## DIRECTIONS
Each record that follows must be reproduced exactly.

## PROVIDED DATA

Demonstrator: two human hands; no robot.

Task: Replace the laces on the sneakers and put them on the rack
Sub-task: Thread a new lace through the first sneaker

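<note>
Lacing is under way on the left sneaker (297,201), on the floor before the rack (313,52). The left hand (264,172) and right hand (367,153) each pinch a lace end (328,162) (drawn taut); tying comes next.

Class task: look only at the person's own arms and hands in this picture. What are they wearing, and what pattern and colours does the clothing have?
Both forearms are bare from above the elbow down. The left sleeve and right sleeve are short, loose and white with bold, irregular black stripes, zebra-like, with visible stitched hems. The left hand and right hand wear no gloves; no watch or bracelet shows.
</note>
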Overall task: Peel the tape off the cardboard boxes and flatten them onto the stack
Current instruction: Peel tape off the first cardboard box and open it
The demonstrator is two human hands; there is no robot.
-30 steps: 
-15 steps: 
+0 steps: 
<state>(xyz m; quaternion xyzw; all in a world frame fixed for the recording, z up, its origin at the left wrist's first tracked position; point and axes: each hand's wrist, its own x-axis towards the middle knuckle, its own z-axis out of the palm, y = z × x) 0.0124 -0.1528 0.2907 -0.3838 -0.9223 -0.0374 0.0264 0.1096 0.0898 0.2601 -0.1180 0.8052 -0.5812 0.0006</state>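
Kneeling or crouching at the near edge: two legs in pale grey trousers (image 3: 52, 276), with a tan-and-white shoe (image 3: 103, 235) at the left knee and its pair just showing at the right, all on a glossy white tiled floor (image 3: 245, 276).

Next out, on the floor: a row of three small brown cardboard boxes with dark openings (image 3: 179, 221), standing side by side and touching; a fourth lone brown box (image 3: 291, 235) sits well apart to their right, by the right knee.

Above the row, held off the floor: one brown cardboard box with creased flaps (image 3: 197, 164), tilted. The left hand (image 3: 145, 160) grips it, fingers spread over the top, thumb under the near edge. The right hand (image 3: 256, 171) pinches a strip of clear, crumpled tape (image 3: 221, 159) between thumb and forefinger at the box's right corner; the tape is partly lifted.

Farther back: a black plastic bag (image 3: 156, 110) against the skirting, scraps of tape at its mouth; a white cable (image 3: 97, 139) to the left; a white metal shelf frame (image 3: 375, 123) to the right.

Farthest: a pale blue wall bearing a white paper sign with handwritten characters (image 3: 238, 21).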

## ANSWER TO THE EXERCISE
Demonstrator: two human hands; no robot.

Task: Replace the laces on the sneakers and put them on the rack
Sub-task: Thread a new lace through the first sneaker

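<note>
Lacing is under way on the left sneaker (297,201), on the floor before the rack (313,52). The left hand (264,172) and right hand (367,153) each pinch a lace end (328,162) (drawn taut); tying comes next.

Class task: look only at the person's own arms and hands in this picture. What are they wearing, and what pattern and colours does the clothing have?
Both forearms are bare from above the elbow down. The left sleeve and right sleeve are short, loose and white with bold, irregular black stripes, zebra-like, with visible stitched hems. The left hand and right hand wear no gloves; no watch or bracelet shows.
</note>
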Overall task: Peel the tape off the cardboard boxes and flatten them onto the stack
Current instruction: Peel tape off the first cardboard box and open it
The demonstrator is two human hands; there is no robot.
-30 steps: 
-15 steps: 
+0 steps: 
<state>(xyz m; quaternion xyzw; all in a world frame fixed for the recording, z up, its origin at the left wrist's first tracked position; point and axes: each hand's wrist, its own x-axis towards the middle knuckle, its own z-axis out of the palm, y = z × x) 0.0124 -0.1528 0.2907 -0.3838 -0.9223 -0.0374 0.0264 0.1096 0.0898 0.2601 -0.1180 0.8052 -0.5812 0.0006</state>
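Kneeling or crouching at the near edge: two legs in pale grey trousers (image 3: 52, 276), with a tan-and-white shoe (image 3: 103, 235) at the left knee and its pair just showing at the right, all on a glossy white tiled floor (image 3: 245, 276).

Next out, on the floor: a row of three small brown cardboard boxes with dark openings (image 3: 179, 221), standing side by side and touching; a fourth lone brown box (image 3: 291, 235) sits well apart to their right, by the right knee.

Above the row, held off the floor: one brown cardboard box with creased flaps (image 3: 197, 164), tilted. The left hand (image 3: 145, 160) grips it, fingers spread over the top, thumb under the near edge. The right hand (image 3: 256, 171) pinches a strip of clear, crumpled tape (image 3: 221, 159) between thumb and forefinger at the box's right corner; the tape is partly lifted.

Farther back: a black plastic bag (image 3: 156, 110) against the skirting, scraps of tape at its mouth; a white cable (image 3: 97, 139) to the left; a white metal shelf frame (image 3: 375, 123) to the right.

Farthest: a pale blue wall bearing a white paper sign with handwritten characters (image 3: 238, 21).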

The given answer completes the exercise.